◆ ABOUT THIS EXERCISE
Nothing but the listing below, retyped exactly, should appear in the answer.

◆ EXERCISE DATA
========

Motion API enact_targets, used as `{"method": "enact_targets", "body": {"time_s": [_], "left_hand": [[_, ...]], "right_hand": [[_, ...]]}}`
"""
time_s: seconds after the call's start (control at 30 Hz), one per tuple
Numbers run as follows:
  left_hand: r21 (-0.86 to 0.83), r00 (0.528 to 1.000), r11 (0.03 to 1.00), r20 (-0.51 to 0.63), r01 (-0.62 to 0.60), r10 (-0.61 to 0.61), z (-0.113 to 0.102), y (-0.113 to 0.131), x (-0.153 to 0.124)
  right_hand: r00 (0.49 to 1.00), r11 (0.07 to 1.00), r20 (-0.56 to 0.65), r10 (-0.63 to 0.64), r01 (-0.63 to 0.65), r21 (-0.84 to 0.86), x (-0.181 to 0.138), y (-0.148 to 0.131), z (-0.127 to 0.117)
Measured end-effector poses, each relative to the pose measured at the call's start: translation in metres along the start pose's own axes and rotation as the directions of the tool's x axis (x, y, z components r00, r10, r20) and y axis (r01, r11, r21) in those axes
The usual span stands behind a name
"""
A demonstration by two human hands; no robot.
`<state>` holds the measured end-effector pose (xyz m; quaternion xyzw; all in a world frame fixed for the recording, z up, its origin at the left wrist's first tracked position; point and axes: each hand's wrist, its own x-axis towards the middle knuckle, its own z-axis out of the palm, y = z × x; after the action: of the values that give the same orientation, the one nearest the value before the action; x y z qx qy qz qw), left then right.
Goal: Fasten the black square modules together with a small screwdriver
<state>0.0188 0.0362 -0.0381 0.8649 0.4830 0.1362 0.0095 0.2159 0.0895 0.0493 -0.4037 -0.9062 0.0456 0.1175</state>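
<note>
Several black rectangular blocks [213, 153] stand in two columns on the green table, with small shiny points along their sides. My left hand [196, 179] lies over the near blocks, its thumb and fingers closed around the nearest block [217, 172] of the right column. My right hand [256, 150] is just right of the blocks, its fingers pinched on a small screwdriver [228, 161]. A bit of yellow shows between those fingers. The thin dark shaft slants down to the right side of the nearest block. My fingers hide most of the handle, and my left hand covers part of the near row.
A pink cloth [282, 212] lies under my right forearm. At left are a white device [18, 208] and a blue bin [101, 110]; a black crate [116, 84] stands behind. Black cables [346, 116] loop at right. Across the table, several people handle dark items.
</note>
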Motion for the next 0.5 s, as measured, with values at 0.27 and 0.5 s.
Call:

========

◆ RESPONSE TO THE EXERCISE
Motion API enact_targets, used as `{"method": "enact_targets", "body": {"time_s": [_], "left_hand": [[_, ...]], "right_hand": [[_, ...]]}}`
"""
time_s: seconds after the call's start (control at 30 Hz), one per tuple
Numbers run as follows:
  left_hand: r21 (-0.86 to 0.83), r00 (0.528 to 1.000), r11 (0.03 to 1.00), r20 (-0.51 to 0.63), r01 (-0.62 to 0.60), r10 (-0.61 to 0.61), z (-0.113 to 0.102), y (-0.113 to 0.131), x (-0.153 to 0.124)
  right_hand: r00 (0.49 to 1.00), r11 (0.07 to 1.00), r20 (-0.56 to 0.65), r10 (-0.63 to 0.64), r01 (-0.63 to 0.65), r21 (-0.84 to 0.86), x (-0.181 to 0.138), y (-0.148 to 0.131), z (-0.127 to 0.117)
Measured end-effector poses, each relative to the pose measured at the call's start: translation in metres along the start pose's own axes and rotation as the directions of the tool's x axis (x, y, z components r00, r10, r20) and y axis (r01, r11, r21) in those axes
The usual span stands behind a name
"""
A demonstration by two human hands; no robot.
`<state>` holds the measured end-effector pose (xyz m; quaternion xyzw; all in a world frame fixed for the recording, z up, its origin at the left wrist's first tracked position; point and axes: each hand's wrist, its own x-axis towards the middle knuckle, its own z-axis out of the palm, y = z × x; after the action: of the values that give the same orientation, the one nearest the value before the action; x y z qx qy qz qw), left then right.
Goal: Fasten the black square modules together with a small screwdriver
<state>0.0188 0.0362 -0.0381 0.8649 0.4830 0.1362 0.0095 0.2159 0.0895 0.0493 -0.4037 -0.9062 0.0456 0.1175</state>
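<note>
Several black rectangular blocks [213, 153] stand in two columns on the green table, with small shiny points along their sides. My left hand [196, 179] lies over the near blocks, its thumb and fingers closed around the nearest block [217, 172] of the right column. My right hand [256, 150] is just right of the blocks, its fingers pinched on a small screwdriver [228, 161]. A bit of yellow shows between those fingers. The thin dark shaft slants down to the right side of the nearest block. My fingers hide most of the handle, and my left hand covers part of the near row.
A pink cloth [282, 212] lies under my right forearm. At left are a white device [18, 208] and a blue bin [101, 110]; a black crate [116, 84] stands behind. Black cables [346, 116] loop at right. Across the table, several people handle dark items.
</note>
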Motion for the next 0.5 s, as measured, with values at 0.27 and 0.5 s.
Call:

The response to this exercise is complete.